Hack (attention on the top panel, vim vertical splits): st_hack_1920x1080

PragmataPro (same environment, with this style of font I can have an additional vim split): st_pragmatapro_1920x1080

When developing, I prefer to have more glyphs per width, but I'm OK with the appearance on other tasks. But, as I'm developing at the most of the time, a compressed/thin style is better for me ;)

mdkcore0 avatar Nov 30 '15 12:11 mdkcore0

Got it. Thank you very much!

chrissimpkins avatar Nov 30 '15 13:11 chrissimpkins

@rodrigogolive These are my screenshots in my Emacs, a little difference from yours, I think it is caused by your teminal:

PragmataPro

pragmatapro


Input Mono Compressed

input mono compressed


Hack

hack


Oh GOD, these three pics took me several hours to upload to Github, always says file type not supported, but they are just jpeg or png.

c02y avatar Nov 30 '15 18:11 c02y

@c02y wow, you really do like it tightly set. Just to confirm, these are all at the same font size? The glyphs look larger for Hack. This may be an x-height difference or just a visual distortion based upon the narrower glyph widths in the condensed fonts you are showing.

chrissimpkins avatar Nov 30 '15 19:11 chrissimpkins

@c02y and I'll ask the same question, are you trying to achieve more glyphs per width or you simply have a preference for this appearance in your text?

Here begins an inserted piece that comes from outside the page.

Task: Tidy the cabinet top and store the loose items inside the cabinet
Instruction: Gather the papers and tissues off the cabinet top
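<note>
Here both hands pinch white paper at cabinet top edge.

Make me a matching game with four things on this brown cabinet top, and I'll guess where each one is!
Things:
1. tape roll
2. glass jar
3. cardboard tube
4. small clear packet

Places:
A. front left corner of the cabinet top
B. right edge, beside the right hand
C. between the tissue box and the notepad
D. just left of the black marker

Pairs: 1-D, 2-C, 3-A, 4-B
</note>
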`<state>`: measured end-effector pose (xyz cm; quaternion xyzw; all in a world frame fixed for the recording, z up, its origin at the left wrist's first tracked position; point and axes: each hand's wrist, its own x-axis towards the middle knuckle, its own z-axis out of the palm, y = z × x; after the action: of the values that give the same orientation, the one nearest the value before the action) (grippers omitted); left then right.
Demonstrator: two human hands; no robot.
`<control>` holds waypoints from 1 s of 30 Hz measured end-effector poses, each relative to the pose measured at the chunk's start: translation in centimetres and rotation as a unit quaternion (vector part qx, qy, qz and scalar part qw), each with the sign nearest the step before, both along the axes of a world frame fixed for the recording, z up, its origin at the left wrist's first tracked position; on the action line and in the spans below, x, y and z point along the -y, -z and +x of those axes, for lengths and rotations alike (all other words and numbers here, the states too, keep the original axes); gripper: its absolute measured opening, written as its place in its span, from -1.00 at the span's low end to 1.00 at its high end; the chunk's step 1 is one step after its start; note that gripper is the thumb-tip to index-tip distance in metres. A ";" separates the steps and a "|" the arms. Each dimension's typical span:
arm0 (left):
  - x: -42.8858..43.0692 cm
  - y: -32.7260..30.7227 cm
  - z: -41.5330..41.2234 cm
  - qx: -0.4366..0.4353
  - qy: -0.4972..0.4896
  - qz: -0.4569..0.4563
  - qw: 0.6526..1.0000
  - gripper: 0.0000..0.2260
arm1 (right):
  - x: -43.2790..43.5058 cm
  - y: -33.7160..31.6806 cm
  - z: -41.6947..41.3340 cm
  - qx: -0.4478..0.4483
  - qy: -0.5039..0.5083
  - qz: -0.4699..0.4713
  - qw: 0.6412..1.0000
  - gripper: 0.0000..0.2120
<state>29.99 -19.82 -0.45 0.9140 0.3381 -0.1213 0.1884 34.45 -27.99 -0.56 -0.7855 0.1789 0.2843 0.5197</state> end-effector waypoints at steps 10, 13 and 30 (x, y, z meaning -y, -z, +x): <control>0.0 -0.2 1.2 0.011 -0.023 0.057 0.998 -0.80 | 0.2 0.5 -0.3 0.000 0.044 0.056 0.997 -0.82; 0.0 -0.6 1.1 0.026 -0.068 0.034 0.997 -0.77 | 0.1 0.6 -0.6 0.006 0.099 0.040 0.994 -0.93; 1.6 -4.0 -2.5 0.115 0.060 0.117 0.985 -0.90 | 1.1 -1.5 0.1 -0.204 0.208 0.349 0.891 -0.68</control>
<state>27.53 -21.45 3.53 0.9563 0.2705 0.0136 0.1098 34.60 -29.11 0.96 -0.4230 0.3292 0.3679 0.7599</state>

chrissimpkins avatar Nov 30 '15 19:11 chrissimpkins

And final question for the day... how does Hack look to you if you take the font size down a few pixels? There will be a point where you will achieve the same character / width threshold. With the large counters and x-height on these glyphs you can get away with pretty small font sizes in many cases (platform/display/renderer dependent). The sacrifice will be in the height of the glyphs, but they may actually be more clear because of the wider relative fixed width than in the condensed fonts. I see issues with the glyphs like the wand m in those condensed font screenshots. These are notoriously problematic in fixed width fonts because they need space between the strokes to display well on the screen.